• [What the task asks]: Only one stretch of the data below is wanted: the lines from the one with "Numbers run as" through the one with "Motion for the", repeated exactly.

◆ ◆ ◆

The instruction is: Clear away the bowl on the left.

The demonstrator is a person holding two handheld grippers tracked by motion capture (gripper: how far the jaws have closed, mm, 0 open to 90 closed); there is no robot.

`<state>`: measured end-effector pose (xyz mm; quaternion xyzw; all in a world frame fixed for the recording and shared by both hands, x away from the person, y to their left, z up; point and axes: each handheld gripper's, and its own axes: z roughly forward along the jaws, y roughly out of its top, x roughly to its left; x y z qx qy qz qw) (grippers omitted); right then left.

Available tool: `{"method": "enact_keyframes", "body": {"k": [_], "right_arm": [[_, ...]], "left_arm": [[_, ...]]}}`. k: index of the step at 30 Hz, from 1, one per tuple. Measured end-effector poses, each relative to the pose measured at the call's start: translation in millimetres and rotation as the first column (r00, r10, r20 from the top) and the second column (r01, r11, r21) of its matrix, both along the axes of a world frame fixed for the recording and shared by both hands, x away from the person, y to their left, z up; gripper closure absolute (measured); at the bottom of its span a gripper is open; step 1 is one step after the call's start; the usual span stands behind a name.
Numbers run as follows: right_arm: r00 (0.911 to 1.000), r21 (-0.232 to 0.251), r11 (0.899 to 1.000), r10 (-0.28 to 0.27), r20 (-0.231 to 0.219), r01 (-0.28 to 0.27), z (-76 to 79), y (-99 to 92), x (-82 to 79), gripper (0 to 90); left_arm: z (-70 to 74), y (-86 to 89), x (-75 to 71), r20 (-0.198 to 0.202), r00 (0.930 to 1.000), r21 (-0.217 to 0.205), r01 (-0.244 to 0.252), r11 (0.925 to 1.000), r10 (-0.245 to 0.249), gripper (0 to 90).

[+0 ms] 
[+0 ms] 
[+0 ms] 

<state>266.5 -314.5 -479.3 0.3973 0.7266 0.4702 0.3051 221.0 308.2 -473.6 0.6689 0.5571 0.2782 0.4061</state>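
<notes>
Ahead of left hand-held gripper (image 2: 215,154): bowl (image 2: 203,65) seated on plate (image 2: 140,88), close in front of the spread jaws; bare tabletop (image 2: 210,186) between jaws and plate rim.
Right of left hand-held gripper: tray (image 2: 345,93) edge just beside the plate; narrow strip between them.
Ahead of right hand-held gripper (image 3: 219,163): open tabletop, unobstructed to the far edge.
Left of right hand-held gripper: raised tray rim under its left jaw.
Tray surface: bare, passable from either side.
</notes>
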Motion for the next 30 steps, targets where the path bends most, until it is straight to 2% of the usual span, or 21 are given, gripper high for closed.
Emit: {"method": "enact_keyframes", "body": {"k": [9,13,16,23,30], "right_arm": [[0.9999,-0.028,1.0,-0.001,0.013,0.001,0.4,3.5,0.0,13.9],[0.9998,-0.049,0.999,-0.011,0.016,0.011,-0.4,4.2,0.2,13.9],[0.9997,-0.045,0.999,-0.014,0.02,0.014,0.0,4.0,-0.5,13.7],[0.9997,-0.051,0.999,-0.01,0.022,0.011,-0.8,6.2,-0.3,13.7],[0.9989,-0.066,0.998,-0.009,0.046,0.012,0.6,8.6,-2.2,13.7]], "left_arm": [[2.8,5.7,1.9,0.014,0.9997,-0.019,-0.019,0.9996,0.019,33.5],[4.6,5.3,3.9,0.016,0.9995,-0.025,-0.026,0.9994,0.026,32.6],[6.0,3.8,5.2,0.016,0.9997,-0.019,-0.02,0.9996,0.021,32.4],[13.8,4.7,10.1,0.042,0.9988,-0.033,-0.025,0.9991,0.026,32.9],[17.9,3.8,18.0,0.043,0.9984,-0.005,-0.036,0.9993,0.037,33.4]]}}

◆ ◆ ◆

• [Solution to this exercise]:
Numbers run as follows: right_arm: r00 (0.911 to 1.000), r21 (-0.232 to 0.251), r11 (0.899 to 1.000), r10 (-0.28 to 0.27), r20 (-0.231 to 0.219), r01 (-0.28 to 0.27), z (-76 to 79), y (-99 to 92), x (-82 to 79), gripper (0 to 90); left_arm: z (-70 to 74), y (-86 to 89), x (-75 to 71), r20 (-0.198 to 0.202), r00 (0.930 to 1.000), r21 (-0.217 to 0.205), r01 (-0.244 to 0.252), r11 (0.925 to 1.000), r10 (-0.245 to 0.249), gripper (0 to 90).

[+0 ms] 
[+0 ms] 
[+0 ms] 

<state>266.5 -314.5 -479.3 0.3973 0.7266 0.4702 0.3051 221.0 308.2 -473.6 0.6689 0.5571 0.2782 0.4061</state>
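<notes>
Ahead of left hand-held gripper (image 2: 215,154): bowl (image 2: 203,65) seated on plate (image 2: 140,88), close in front of the spread jaws; bare tabletop (image 2: 210,186) between jaws and plate rim.
Right of left hand-held gripper: tray (image 2: 345,93) edge just beside the plate; narrow strip between them.
Ahead of right hand-held gripper (image 3: 219,163): open tabletop, unobstructed to the far edge.
Left of right hand-held gripper: raised tray rim under its left jaw.
Tray surface: bare, passable from either side.
</notes>
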Motion for the next 30 steps, targets where the path bends most, until it is straight to 2% of the usual span, or 21 are given, gripper high for closed.

This completes the required output.